- _DIRECTIONS FOR THIS TASK_: Copy out every line from the records that includes "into".

- _Source data_:

·····

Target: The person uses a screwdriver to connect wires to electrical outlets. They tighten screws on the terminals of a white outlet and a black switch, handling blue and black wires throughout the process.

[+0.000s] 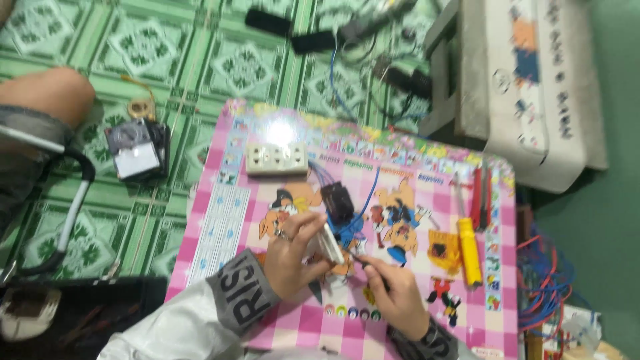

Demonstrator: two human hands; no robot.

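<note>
White switch plate [330, 243] pinched in left hand [293, 253] fingers, long axis slanting down-right, right hand [397, 293] fingers gripping dark tool [365, 263].

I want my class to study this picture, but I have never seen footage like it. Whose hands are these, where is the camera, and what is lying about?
There is one picture, from a camera worn on a person's head, looking down at their own two bare hands. They work over a pink cartoon-printed table on a green tiled floor. The left hand holds a white switch plate with blue wires. The right hand holds a thin dark tool to it. Nearby lie a white socket strip, a yellow screwdriver and red-handled pliers.
</note>
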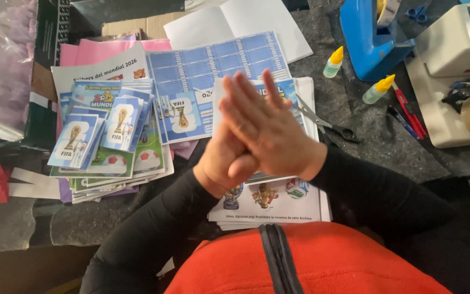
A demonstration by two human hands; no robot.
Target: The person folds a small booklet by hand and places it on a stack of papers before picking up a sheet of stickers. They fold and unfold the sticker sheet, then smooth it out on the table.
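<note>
My right hand (265, 128) lies flat over my left hand (223, 163), palm against palm, with nothing held between them. The right fingers point up and to the left and are slightly spread. Most of the left hand is hidden beneath the right one. Both hover above a stack of white printed sheets (278, 202) with coloured trophy and ball pictures along its near edge. Grey scissors (327, 126) with black handles rest on that stack just right of my right hand.
Several small blue booklets (99, 133) are piled on green printed sheets at the left. A blue sticker sheet (213, 65) and open white notebook (240, 22) lie behind. Two yellow-capped glue bottles (377, 90), pens (409, 117), a blue tape dispenser (368, 38) and a white machine (458, 49) stand right.
</note>
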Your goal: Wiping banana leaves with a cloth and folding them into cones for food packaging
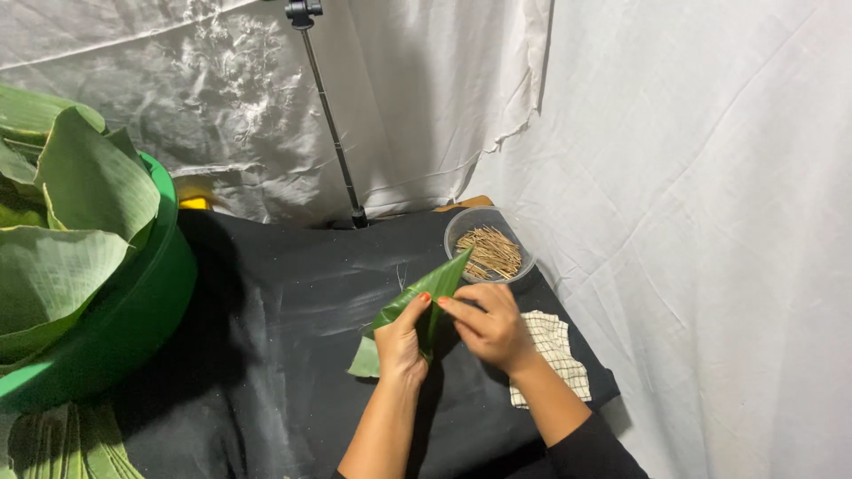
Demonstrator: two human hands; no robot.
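Between my two hands, above the black-draped tabletop, lies a folded green banana leaf, its pointed tip aimed away from me and its broad lower end trailing down past my left wrist. Left hand: fingers curled and closed around the leaf from its left side, thumb pressed against the fold. Right hand: fingers brought together and pinched on the leaf's right edge, just beside the left thumb, so that both hands meet on the same fold. Beyond my right fingers, close to the leaf's tip, stands a round clear bowl holding a heap of thin pale wooden picks; whether the tip touches the bowl's rim I cannot tell. Beneath my right wrist and forearm lies a checked white cloth, flat on the tabletop near its right edge. Well to the left of my left hand stands a large green tub filled with broad curled banana leaves, and more leaves lie flat at its foot. Far beyond both hands a thin black stand rises slanting from the tabletop's rear edge, against crumpled white sheeting that closes off the back and the right side.
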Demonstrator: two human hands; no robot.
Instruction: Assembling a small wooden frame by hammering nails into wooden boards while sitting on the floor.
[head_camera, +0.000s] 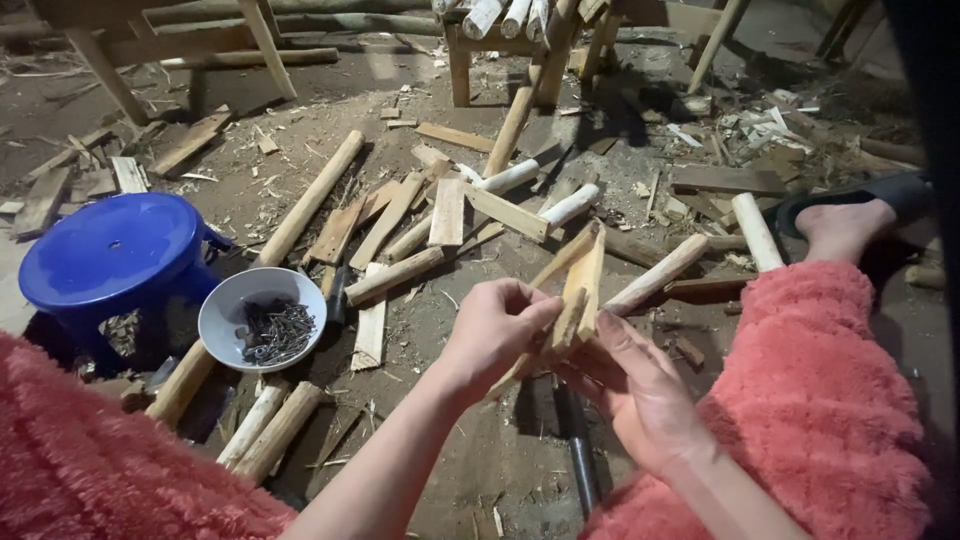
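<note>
A small bundle of pale split wood pieces (575, 295) is pinched upright between the left hand (495, 330) and the right hand (640, 390), fingers closed around its lower ends — held mid-air above the dirt floor (470, 450). Nearby sit a bowl of dark nails (262, 318) and rough, stripped sticks (400, 235).

I sit in a rough woodworking shop with a dirt floor (480, 470) littered in shavings. Split pale wooden sticks and offcuts (400, 225) lie at twelve o'clock, a half-built pole-wood stool frame (510, 50) stands beyond, and a grey bowl of dark nails (262, 318) waits at nine o'clock.
</note>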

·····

- _SOLVED EXERCISE_:
Your goal: Wiping banana leaves with a cloth and folding them into cones for food packaging
Instruction: Assembling a small wooden frame by hammering nails into wooden boards while sitting on the floor.

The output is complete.